We have 2 core applications running on our servers on CF 8, and both have the exact same session timeout set in the application CFC (2 hours at the moment). However we're seeing that sessions are spiralling out of control for one of the applications (currently at 120,000+ on one server), lets call it AppA whereas AppB seems fine (and AppB is the one we'd expect a lot more traffic to).

So I did some further digging and found out that most of the sessions for AppA have been idle for many hours with the highest value I've seen so far being over 11 hours.

We're not actually doing that much with sessions so I'm a little confused as to why they're not being timed out as expected. Also I've dumped the this scope in the application CFC and it is showing the expected value for sessionTimeout.

The only thing I had noticed is that in one instance we're assigning a variable on the Request scope from a Session variable. If it were a different scope I would maybe think that is causing some sort of reference that GC (or whatever) can't clear.

A: 

I used to get server lockups in CF6.1 when I was persisting CFCs in the application or session scopes. Now I instantiate them in the request scope and the lockups stopped happening (with no noticeable performance drop). Maybe you have a similar issue.

SpliFF
+1  A: 

In terms of the spiral, I'd say that's to do with some requests which aren't passing through the CFID/CFTOKEN to maintain the session. This could be web service calls, CFHTTP requests, search engine bots, etc. Sounds like one of your apps is experiencing this. If this is the case then for CFHTTP pass the CFID/CFTOKEN through to maintain sessions. Web services bit more tricky, you'll need to create a 'key' which is passed back and forth, whole separate topic! Bots can be handled by having some conditionals to set the session timeout value.
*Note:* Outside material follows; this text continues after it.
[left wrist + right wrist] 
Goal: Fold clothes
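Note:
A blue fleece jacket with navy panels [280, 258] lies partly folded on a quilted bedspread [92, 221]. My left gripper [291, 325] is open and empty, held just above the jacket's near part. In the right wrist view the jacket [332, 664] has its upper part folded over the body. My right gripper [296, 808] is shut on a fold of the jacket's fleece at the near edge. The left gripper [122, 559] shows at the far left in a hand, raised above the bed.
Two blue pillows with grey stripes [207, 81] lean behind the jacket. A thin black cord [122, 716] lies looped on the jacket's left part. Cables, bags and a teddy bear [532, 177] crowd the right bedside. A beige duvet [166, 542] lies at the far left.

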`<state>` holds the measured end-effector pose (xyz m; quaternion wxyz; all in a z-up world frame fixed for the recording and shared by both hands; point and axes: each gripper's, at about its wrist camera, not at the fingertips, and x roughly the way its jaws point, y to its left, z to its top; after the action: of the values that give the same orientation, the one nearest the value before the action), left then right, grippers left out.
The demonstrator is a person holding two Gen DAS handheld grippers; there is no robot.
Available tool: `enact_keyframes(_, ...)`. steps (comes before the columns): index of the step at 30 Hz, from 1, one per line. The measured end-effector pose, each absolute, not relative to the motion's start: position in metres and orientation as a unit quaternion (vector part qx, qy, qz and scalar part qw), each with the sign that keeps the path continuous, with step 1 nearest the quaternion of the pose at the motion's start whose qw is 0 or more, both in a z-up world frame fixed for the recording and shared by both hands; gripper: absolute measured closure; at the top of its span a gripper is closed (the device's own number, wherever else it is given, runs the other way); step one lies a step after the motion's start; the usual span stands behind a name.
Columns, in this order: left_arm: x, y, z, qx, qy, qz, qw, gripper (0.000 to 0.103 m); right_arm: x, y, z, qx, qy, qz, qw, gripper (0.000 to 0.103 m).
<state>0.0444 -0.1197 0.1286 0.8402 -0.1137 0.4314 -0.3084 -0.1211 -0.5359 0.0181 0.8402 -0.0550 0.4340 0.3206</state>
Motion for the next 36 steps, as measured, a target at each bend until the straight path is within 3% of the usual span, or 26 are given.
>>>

For the 11 hours, I'd say thats due to it been kept alive by something. Some continual polling? Reocurring AJAX request? It would have to be something that continues to pass the ID/TOKEN through.

Dave Quested
FusionReactor would be a good tool to have in this situation, to see what scripts are running that you don't know of.
Dave Quested
Yeah I've done some more digging and found that the majority of sessions there are idle for the entire time they've been up so that points towards bots to me. We have some basic checking for crawlers on this app but on the other app we have some more aggressive checks for spam bots, so I'll move those across to this app too I think.
DEfusion
A: 

Actually turns out the sessions were started from another App which wasn't over-riding the default value in the base Application.cfc (including the application name).